Task prompt:
Start at the line with "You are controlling" in the records below, stop at the line with "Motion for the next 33", and return every line in that span exactly, the two end lines included.

Items from a data source:
= Beginning of Section =

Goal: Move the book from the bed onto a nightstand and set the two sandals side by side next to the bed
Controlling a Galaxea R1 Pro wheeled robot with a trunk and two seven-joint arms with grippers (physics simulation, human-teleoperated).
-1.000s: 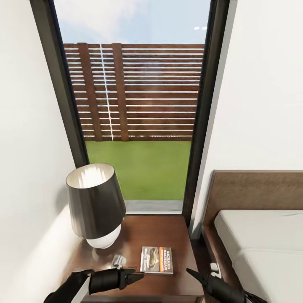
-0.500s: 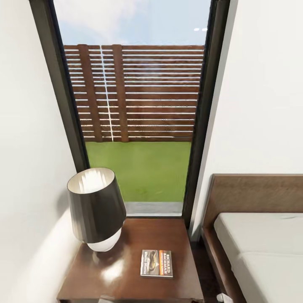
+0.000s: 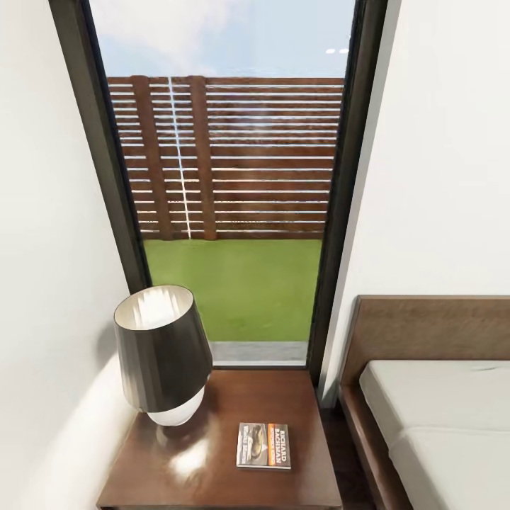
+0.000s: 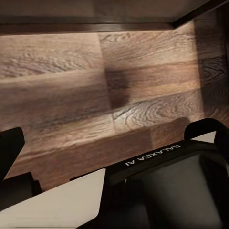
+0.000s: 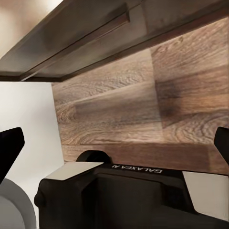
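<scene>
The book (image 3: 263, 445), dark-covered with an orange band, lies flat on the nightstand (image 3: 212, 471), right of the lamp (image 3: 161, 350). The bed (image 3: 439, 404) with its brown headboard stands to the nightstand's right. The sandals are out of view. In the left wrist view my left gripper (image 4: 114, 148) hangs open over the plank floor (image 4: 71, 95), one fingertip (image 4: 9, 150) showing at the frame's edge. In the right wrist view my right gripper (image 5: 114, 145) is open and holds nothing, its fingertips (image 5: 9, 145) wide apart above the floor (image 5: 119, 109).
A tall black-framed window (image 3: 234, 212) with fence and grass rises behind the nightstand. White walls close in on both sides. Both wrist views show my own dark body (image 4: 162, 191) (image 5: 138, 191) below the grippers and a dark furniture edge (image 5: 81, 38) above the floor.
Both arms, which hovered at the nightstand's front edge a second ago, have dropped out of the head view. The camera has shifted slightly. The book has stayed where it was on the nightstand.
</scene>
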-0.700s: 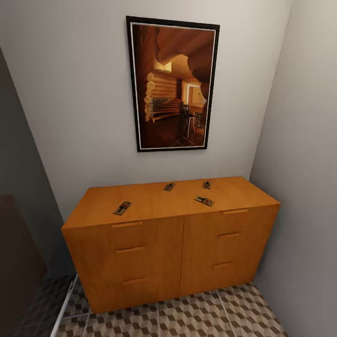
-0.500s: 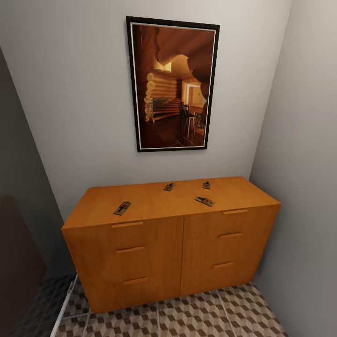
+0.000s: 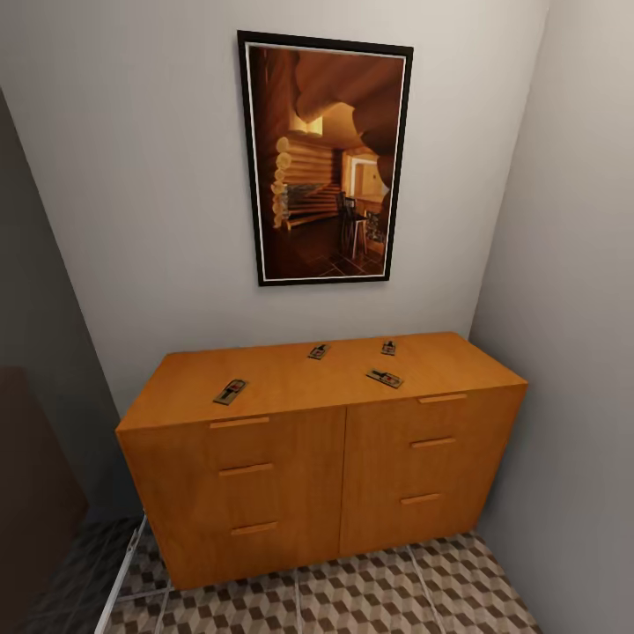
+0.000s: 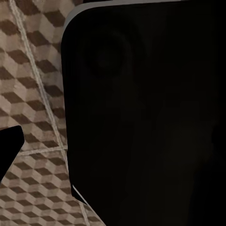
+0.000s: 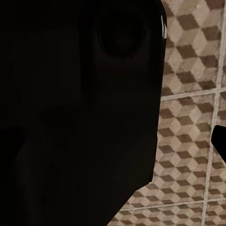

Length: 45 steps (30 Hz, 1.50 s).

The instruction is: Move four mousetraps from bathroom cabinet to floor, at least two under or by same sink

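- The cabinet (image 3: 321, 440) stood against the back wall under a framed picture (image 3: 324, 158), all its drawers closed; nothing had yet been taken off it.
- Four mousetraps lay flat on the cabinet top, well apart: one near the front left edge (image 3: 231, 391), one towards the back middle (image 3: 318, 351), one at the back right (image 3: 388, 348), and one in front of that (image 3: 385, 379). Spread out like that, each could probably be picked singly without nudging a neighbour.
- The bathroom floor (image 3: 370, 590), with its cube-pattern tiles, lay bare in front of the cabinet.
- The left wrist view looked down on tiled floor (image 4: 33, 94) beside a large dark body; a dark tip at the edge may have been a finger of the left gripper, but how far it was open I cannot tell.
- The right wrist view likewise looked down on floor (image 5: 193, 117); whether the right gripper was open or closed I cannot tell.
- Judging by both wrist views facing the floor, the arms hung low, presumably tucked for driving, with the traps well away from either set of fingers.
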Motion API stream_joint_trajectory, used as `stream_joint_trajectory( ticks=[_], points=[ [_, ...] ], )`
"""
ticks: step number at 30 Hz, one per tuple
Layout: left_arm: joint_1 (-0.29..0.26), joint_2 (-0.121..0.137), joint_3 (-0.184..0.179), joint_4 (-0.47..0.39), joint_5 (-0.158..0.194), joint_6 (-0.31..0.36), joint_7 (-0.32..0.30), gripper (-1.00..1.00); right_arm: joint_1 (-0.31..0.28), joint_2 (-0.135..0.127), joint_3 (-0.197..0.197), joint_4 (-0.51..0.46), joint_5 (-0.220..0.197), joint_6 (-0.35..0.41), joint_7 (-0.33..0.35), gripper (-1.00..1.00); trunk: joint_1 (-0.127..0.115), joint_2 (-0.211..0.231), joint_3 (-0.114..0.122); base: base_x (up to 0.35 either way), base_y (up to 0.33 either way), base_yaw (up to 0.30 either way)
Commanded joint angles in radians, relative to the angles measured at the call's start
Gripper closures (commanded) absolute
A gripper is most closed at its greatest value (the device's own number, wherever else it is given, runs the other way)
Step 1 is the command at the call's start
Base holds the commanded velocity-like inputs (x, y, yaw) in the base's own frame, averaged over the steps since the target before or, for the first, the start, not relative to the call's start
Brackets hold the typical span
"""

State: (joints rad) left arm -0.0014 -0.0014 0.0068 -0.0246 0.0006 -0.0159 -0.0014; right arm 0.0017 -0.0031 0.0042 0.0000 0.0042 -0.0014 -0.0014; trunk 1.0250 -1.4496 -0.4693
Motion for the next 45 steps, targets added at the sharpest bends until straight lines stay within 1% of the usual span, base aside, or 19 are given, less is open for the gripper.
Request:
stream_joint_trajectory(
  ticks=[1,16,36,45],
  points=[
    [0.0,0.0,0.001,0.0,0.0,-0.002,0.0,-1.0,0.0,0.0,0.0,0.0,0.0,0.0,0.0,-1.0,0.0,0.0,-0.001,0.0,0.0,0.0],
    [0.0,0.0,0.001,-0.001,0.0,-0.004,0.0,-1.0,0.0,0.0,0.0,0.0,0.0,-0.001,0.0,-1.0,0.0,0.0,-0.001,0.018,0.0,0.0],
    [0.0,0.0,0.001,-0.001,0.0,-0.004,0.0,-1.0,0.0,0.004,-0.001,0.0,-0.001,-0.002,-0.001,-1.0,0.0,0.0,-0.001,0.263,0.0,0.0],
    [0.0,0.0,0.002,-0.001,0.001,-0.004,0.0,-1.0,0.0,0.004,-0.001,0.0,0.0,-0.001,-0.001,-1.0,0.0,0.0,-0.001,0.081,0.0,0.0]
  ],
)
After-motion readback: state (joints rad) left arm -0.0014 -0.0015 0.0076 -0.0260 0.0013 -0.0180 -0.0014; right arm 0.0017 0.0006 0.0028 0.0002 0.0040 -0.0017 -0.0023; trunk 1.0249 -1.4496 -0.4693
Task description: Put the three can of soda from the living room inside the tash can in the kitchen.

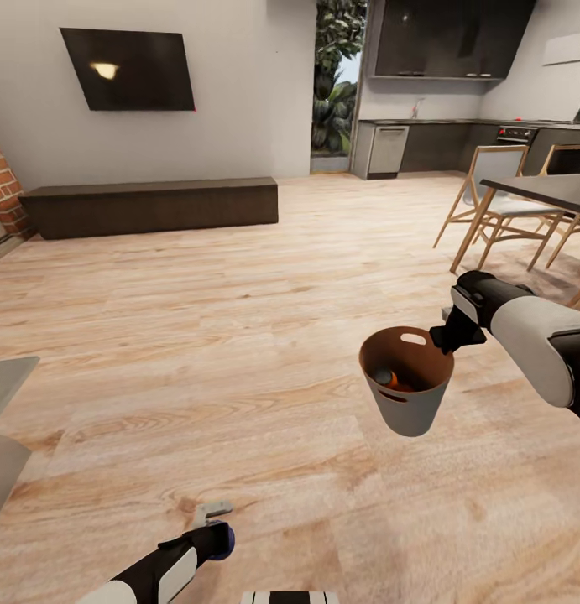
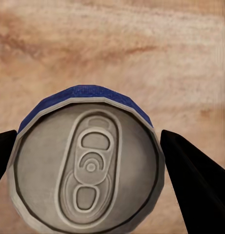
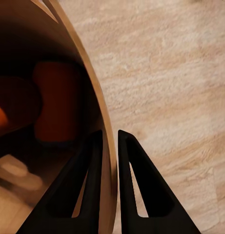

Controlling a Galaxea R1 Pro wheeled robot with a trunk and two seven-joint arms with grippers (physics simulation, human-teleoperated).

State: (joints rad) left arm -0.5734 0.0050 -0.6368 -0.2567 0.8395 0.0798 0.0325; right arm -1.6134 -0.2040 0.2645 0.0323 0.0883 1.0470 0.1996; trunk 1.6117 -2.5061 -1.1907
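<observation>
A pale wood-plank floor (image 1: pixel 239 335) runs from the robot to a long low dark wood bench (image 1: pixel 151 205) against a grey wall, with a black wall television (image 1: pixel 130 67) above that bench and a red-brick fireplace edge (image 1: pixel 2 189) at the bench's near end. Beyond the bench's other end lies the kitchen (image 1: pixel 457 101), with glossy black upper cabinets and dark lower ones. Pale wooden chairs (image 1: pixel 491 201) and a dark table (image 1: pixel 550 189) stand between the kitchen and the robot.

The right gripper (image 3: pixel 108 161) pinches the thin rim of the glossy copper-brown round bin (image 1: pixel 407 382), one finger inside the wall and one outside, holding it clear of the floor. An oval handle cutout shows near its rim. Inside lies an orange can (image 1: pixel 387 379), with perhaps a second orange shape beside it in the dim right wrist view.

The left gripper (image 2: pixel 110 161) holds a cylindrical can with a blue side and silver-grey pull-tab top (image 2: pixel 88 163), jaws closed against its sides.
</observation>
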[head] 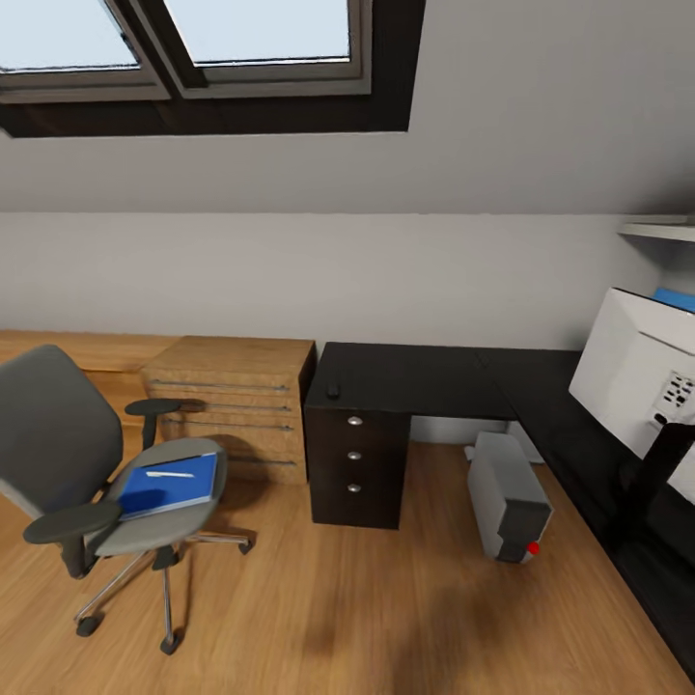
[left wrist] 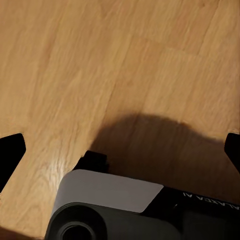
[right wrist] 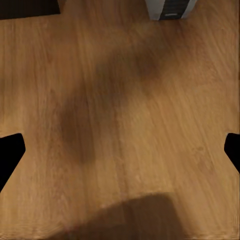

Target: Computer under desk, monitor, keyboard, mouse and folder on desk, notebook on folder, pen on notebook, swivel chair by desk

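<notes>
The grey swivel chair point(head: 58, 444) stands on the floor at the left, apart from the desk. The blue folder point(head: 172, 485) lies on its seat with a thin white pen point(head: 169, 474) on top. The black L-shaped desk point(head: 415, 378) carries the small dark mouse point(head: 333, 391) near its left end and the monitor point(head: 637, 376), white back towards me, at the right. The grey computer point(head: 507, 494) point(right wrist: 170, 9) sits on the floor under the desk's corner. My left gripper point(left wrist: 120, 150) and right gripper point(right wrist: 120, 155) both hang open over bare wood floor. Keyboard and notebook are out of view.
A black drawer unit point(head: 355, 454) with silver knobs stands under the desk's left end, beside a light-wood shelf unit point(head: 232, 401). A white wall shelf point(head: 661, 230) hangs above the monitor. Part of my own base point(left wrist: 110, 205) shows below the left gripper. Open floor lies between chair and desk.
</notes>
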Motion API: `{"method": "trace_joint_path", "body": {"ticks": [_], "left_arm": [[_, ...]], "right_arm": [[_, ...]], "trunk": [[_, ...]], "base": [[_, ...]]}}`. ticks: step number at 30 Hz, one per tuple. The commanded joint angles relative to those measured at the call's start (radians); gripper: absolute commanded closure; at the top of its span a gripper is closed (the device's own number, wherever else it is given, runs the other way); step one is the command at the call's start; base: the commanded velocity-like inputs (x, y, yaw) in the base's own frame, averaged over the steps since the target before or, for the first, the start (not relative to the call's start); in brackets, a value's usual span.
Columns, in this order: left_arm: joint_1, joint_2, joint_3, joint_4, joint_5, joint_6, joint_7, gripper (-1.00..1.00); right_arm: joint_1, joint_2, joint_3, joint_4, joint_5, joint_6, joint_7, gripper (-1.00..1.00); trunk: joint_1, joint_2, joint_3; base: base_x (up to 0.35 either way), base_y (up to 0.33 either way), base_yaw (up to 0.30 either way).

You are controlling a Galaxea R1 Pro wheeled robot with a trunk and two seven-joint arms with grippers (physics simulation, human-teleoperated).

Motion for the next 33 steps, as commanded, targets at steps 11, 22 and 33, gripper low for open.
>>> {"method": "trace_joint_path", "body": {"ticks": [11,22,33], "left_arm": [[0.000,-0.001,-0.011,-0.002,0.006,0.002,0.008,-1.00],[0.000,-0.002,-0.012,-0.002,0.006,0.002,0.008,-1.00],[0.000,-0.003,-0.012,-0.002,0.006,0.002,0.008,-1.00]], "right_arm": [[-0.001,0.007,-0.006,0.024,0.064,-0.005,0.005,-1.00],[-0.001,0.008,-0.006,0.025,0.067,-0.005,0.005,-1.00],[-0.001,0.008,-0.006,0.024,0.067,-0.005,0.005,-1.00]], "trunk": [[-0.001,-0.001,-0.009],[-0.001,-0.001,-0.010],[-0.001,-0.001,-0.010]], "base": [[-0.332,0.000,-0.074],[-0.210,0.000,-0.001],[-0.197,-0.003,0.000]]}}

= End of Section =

Solution to this problem:
You are controlling a Galaxea R1 Pro wheeled robot with a trunk and two seven-joint arms with grippers (physics simulation, human-teleoperated).

Motion for the next 33 steps, as commanded, targets at steps 11, 22 and 33, gripper low for open.

The exercise output is complete.